# Your instructions:
Pictures must be left out. Print the lines from the beginning of the material through the line holding "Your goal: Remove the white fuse", exactly and nothing else.

# Available data:
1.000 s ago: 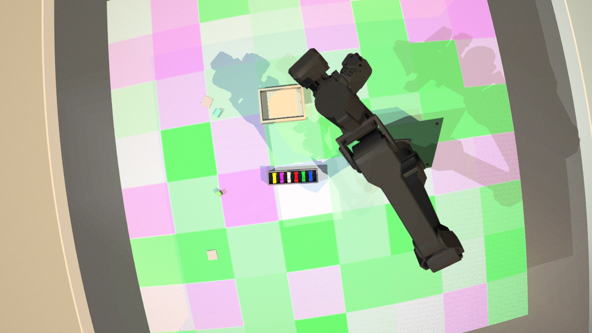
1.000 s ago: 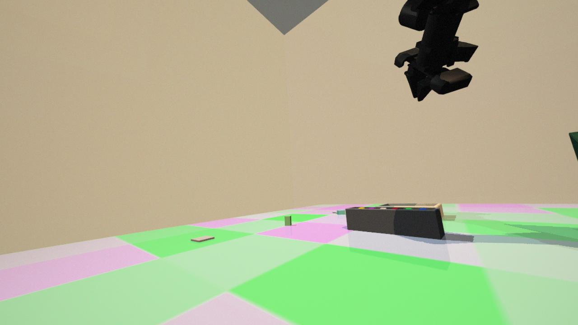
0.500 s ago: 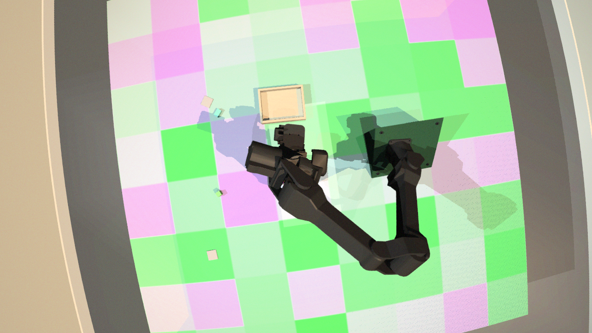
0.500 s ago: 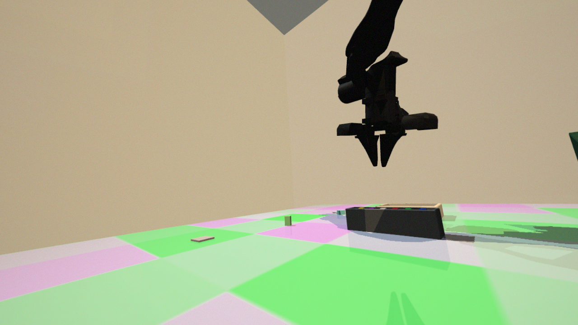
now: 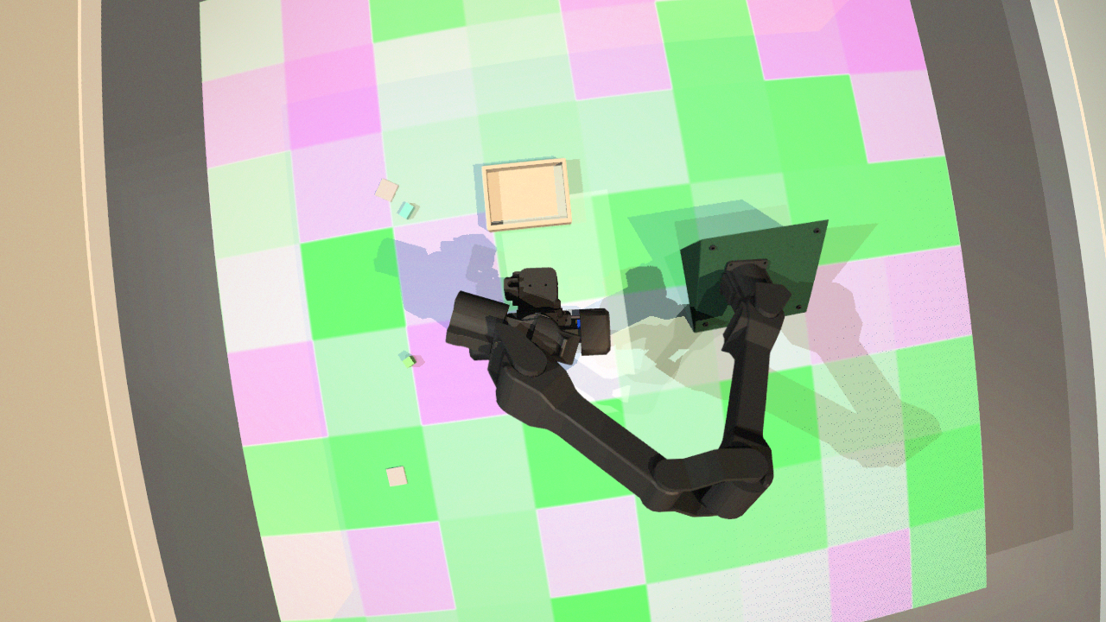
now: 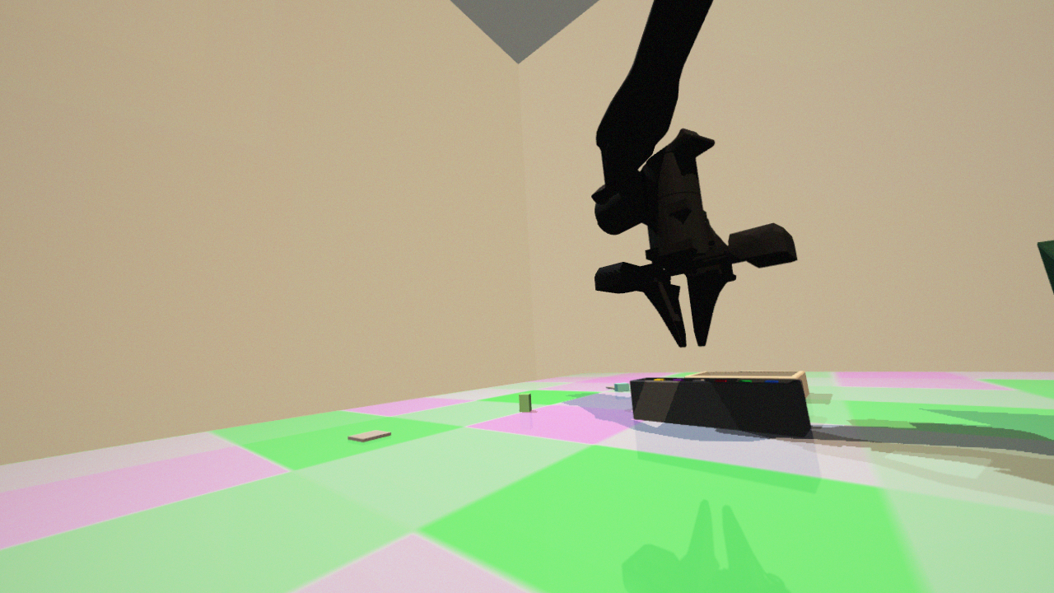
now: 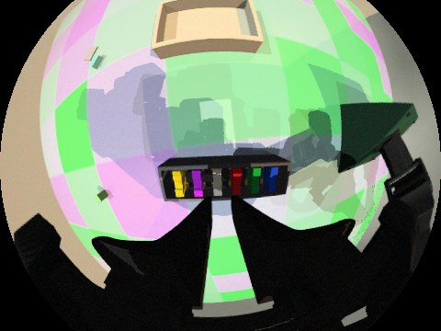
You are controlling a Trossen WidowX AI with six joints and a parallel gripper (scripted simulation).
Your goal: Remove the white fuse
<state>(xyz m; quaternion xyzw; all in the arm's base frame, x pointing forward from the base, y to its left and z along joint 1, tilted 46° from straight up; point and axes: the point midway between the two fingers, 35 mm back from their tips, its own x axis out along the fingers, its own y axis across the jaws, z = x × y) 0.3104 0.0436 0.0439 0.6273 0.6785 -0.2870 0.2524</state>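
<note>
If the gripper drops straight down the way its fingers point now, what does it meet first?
Most likely the white fuse in the dark fuse block: the narrowly parted, empty gripper hangs above it, and the finger gap frames that slot, though exact depth alignment is unclear.

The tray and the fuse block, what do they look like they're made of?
The tray looks like pale unfinished wood or tan plastic: flat, matte beige walls and floor, no grain showing. The fuse block looks like dark moulded plastic, near-black with a faint sheen on its side. Neither can be told for certain by look alone.
</note>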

# Your solution:
1.000 s ago: 
1.000 s ago: 
0.500 s ago: 
0.500 s ago: 
now: 
now: 
now: 
You are controlling a Trossen WidowX AI with six joints and a parallel gripper (scripted simulation).
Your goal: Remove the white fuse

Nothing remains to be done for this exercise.